# Wheel ID



## ChimeraCycles (Nov 19, 2015)

Hello,
I wasn't able to find a decimated Id forum. 










What are the characteristics you folks use to suss out the age & origin of a wooden wheel?  

Thanks
Lucas

Sent from my SCH-R970 using Tapatalk


----------



## bricycle (Nov 19, 2015)

this particular wheel:
circa 1907-1920
 New departure model A hub 1907ish to 1927
 most wood wheels until 1920


----------



## mike j (Nov 19, 2015)

Hub looks like a New Departure model A, missing the brake arm. Just a guess, would need photo of the other side. Mid teens, early twenties ?


----------



## ChimeraCycles (Nov 19, 2015)

Lucas 

Sent from my SCH-R970 using Tapatalk


----------



## ChimeraCycles (Nov 19, 2015)

Lucas 

Sent from my SCH-R970 using Tapatalk


----------



## mike j (Nov 19, 2015)

Yeah, as Bricycle stated, it's a New Departure A. The brake arm is pretty unique & it's grooved to fit onto the hub grooves. I have the same hub also missing the brake arm. In the lower right corner of this photo is a not that great image of it.


----------



## ChimeraCycles (Nov 20, 2015)

I will post pics, but there are two general issues with rim condition. There is a small chunk missing, and the joint is starting to come apart across from the valve stem hole. Are these repairable features, or am I in proud possession of a very cool display piece?

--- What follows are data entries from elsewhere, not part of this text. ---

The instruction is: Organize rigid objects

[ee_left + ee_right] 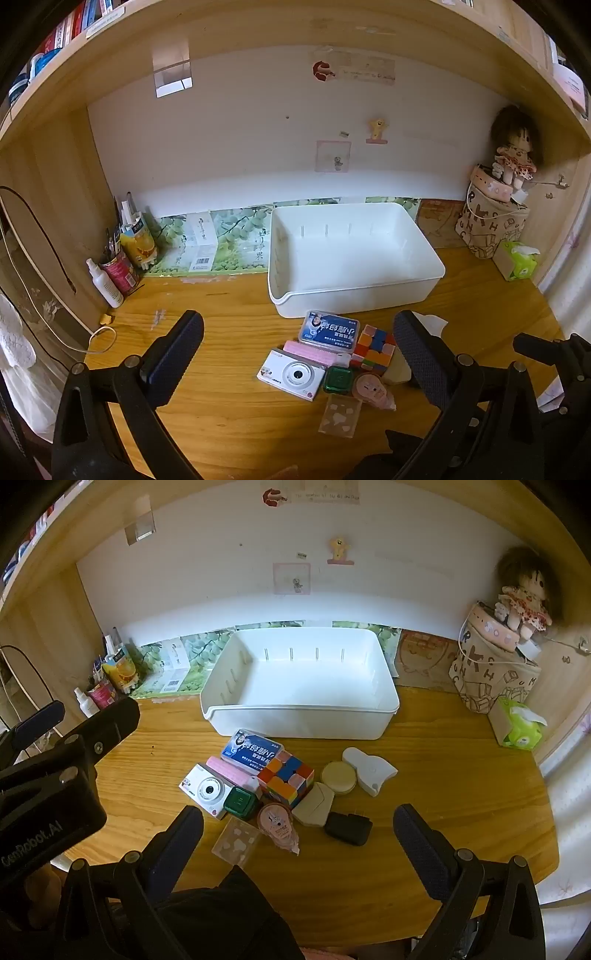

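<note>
While both jaw pairs stand spread wide, nothing gripped, first pick to be chosen. Left gripper (298, 354) and right gripper (298, 843) hover near edge of wooden desk (443, 812). Empty white rectangular plastic bin (303, 716) sits far centre. Clutter heaped just near of it: white compact camera (207, 790), multicoloured puzzle cube (286, 777), black plug adapter (349, 827). Outlying adapter best taken first by right gripper; squeezed across flat sides, lifted clear of neighbours.

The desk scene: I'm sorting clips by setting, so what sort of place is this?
Probably a home study desk built under a bookshelf: books stand on the shelf above, a doll sits in the corner, and a pen cup stands by the wall.
</note>
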`<state>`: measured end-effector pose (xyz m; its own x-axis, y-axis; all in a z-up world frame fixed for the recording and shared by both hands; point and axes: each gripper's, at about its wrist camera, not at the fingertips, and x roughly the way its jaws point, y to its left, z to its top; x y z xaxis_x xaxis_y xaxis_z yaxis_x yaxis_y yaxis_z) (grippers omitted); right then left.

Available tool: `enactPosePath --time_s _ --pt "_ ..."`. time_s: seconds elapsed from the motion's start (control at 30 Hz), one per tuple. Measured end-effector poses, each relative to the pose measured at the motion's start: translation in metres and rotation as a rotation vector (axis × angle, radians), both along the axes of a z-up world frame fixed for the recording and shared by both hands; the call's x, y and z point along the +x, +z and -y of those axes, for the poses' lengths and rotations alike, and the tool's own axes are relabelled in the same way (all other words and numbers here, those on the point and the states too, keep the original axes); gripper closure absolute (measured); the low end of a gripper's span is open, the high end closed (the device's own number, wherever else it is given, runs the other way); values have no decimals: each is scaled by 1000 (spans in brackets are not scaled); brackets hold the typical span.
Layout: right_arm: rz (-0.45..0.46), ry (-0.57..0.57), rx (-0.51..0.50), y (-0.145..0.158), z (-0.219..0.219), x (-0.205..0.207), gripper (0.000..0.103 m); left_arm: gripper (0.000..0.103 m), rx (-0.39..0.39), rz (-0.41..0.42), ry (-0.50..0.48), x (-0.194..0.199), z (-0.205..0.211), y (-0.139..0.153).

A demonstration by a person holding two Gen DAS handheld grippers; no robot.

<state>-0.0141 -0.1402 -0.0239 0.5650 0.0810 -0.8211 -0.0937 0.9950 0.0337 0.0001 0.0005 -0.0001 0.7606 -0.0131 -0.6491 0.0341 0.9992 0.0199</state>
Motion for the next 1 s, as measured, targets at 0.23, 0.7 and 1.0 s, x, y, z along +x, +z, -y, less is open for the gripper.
enactPosePath --time_s 0.23,0.7,1.0 --pt "0 -2 -7 1 -4 0 0 1 -13 -14 -8 2 -3 -2" --pt "-49 -30 -34 -6 -24 5 1 1 -68 -90 -21 13 -33 -16" --pt "-25 -42 -66 -10 -50 8 1 1 -100 -131 -64 25 -52 -27"
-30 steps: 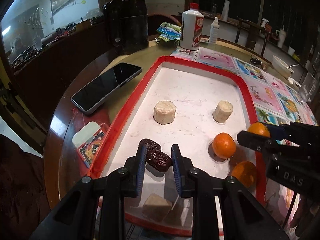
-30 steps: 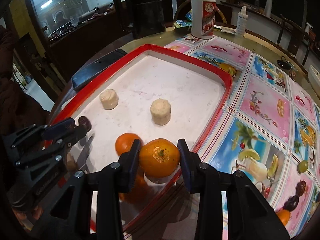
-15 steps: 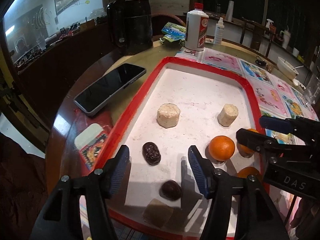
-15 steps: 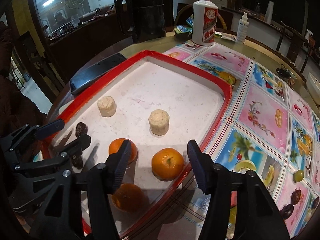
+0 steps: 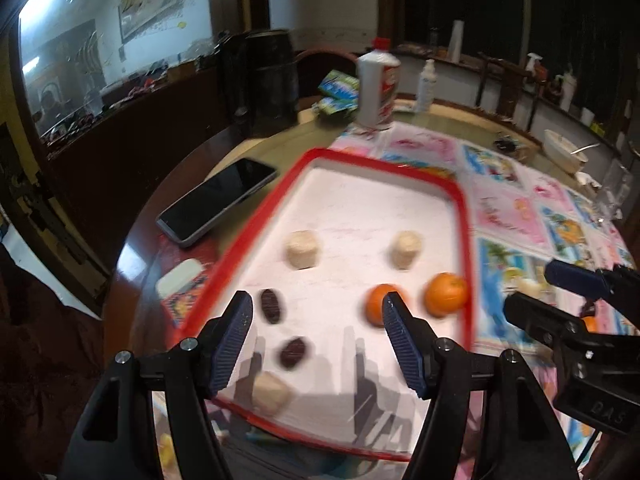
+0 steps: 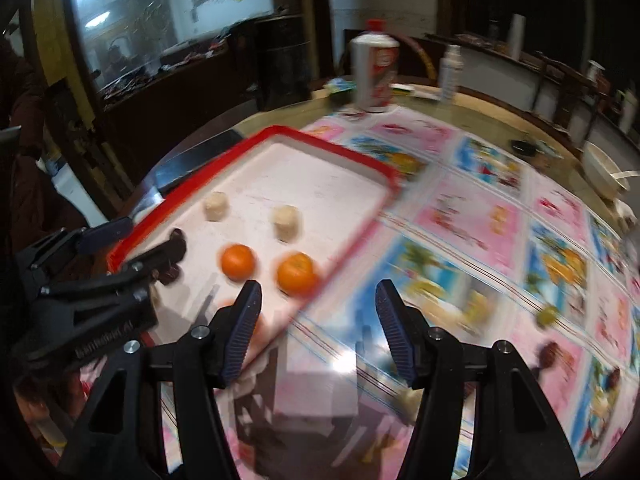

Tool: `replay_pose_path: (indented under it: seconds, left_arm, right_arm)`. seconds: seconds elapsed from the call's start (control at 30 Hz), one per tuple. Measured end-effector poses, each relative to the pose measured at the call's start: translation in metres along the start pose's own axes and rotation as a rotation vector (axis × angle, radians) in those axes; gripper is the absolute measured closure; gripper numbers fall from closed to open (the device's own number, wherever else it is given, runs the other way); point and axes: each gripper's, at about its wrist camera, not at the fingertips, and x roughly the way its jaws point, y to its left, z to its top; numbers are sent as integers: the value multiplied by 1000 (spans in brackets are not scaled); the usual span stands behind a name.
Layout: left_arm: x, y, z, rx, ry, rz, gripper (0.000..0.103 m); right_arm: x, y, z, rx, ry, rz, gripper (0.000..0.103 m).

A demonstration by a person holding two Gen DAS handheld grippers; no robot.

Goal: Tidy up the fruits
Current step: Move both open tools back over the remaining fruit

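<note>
A red-rimmed white tray (image 5: pixel 256 236) holds two oranges (image 5: pixel 446 294) (image 5: pixel 376 306), two dark dates (image 5: pixel 271 305) (image 5: pixel 293 352), two pale round chunks (image 5: pixel 302 249) (image 5: pixel 406 249) and a pale cube (image 5: pixel 272 394). My left gripper (image 5: pixel 316 312) hovers open above the tray's near end, holding nothing, with the dates below between its fingers. My right gripper (image 6: pixel 318 304) is open and empty over the tray's right rim and the tablecloth. The oranges (image 6: pixel 238 261) (image 6: pixel 296 273) lie just ahead of it. Each gripper shows in the other's view: the right gripper (image 5: pixel 530 286), the left gripper (image 6: pixel 154 232).
A phone (image 5: pixel 218 200) and a card pack (image 5: pixel 180 284) lie left of the tray. A black pot (image 5: pixel 268 76), a white bottle (image 5: pixel 376 88) and a spray bottle (image 5: pixel 426 84) stand at the back. A fruit-print cloth (image 6: pixel 480 220) covers the right side, with a white bowl (image 5: pixel 564 152).
The left gripper let go of a date and the right let go of an orange on the tray. Both have since risen and drawn back, the right shifting rightward over the cloth.
</note>
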Motion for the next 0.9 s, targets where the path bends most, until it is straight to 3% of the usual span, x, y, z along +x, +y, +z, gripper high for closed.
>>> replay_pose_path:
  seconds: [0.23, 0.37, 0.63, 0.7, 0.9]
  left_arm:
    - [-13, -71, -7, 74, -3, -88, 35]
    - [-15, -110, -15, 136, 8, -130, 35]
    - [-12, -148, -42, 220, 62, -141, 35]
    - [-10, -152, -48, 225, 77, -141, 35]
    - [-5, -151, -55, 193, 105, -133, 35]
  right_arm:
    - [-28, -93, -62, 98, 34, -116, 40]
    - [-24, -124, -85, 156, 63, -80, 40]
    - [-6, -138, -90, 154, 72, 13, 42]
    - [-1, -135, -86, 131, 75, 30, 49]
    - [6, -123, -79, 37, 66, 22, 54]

Sent from my SCH-R970 using Tapatalk


----------



## jkent (Nov 20, 2015)

Just about anything is repairable. Question is, Would it be worth it?
First in order to put the wheel back into use, it would have to be relaced. The spokes on it now look to be too far gone,  if you try to use the same spokes, I'm sure they would start snapping. unless the wheel is repaired correct, When you lace up new spokes, the tension of trueing the wheel would crack the wood again.
The hub might still be usable with a good cleaning and service. And that is probably where the true money is in the wheel as it is.
Fairly common hub so it's not worth a whole lot but people will use these older hubs and lace them into modern wheels.
Old wood wheels are just not very safe to actually ride on but are fine if your only intention is for display. 
Then i'm sure it wouldn't take much to try to repair the wheel and maybe even reuse the same spokes. A display rim doesn't have to be completely true so not as much tention has to be used on the spokes.
Just my 2 cents.
Jkent


----------



## ChimeraCycles (Nov 20, 2015)

@jkent I never have any mind to monetary return, all the stuff I get comes from hours of scouring around for lost & forgotten bikes. The stuff I buy, i can rarely afford. If im selling bikes, then they are shiny bike boom 10 speed or freewheeling ss with drop bars to college kids. 

It sounds like a good option, in your opinion, would be to restore them good enough for display? I'd be happy to be able to ride around a car show at most.  I was planning on replacing spokes with less rotten ones. I'm not sure in which order to carry out the repairs though.  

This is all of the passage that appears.